I am currently a volunteer crew member on the USS Slater, Destroyer Escort 766, World War II Destroyer Escort Museum ship in the Hudson River Port of Albany, New York. Out of 565 Destroyer Escorts built, she is the very last one afloat in the US. She has been restored to her authentic 1945 condition complete with 3 inch 50s, twin 40 MMs, all of her twin 20 MMs, a full compliment of depth charges, K guns and hedgehogs. All of her radio and radar equipment, and fire control is authentic to 1945. Because there were so many DEs there are 11,000 men in the Destroyer Escort Sailors Association in the US. Except for the Slater, all of their ships were scrapped, used for targets, sunk for artificial reefs or were given to foreign navies. We have hosted 110 DE ships reunions. We wear our old uniforms (with ribbons) stand color and honor guard for each of these reunions, toll the ships bell for lost shipmates, lay a wreath in the water and play echo taps. It is all very moving for the crews and their families. Please visit our award winning website (linked above) and see what we do, Vern.

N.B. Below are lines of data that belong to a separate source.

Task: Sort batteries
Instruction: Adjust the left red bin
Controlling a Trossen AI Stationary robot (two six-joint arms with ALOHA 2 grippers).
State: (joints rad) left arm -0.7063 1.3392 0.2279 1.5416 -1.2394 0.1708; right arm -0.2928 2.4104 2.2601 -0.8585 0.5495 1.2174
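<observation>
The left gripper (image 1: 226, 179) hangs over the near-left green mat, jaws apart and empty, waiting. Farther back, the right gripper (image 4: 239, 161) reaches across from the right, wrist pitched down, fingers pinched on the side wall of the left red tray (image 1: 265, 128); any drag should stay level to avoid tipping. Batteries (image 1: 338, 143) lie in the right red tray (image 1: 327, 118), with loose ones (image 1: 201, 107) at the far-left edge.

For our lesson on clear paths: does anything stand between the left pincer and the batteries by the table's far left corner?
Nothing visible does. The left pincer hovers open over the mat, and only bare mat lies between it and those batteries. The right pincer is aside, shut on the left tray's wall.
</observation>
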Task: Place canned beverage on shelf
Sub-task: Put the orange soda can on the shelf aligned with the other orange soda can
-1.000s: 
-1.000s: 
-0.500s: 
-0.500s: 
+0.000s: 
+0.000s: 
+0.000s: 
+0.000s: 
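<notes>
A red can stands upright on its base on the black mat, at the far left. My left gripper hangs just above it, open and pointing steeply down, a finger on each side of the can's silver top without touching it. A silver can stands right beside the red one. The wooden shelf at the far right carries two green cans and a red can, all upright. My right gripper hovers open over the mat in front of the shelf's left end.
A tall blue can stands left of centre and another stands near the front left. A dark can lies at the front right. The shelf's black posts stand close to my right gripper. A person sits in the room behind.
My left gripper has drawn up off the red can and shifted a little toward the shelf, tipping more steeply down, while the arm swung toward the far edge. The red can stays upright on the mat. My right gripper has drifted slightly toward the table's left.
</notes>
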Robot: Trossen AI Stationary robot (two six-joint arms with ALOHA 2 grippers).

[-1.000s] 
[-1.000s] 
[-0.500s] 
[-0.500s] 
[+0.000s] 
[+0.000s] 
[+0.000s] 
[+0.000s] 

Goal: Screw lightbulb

By the way, USS Mississinewa AO-144’s voice radio call sign was Gaytime Whiskey and her CW (code) call sign was NBSZ. I really regret that I do not have any pictures of the Missy except for the ones on the web site, but I have lots of stories. 

I have already received several responses (and questions) regarding the NYS Veterans tax reduction story which you put on our website.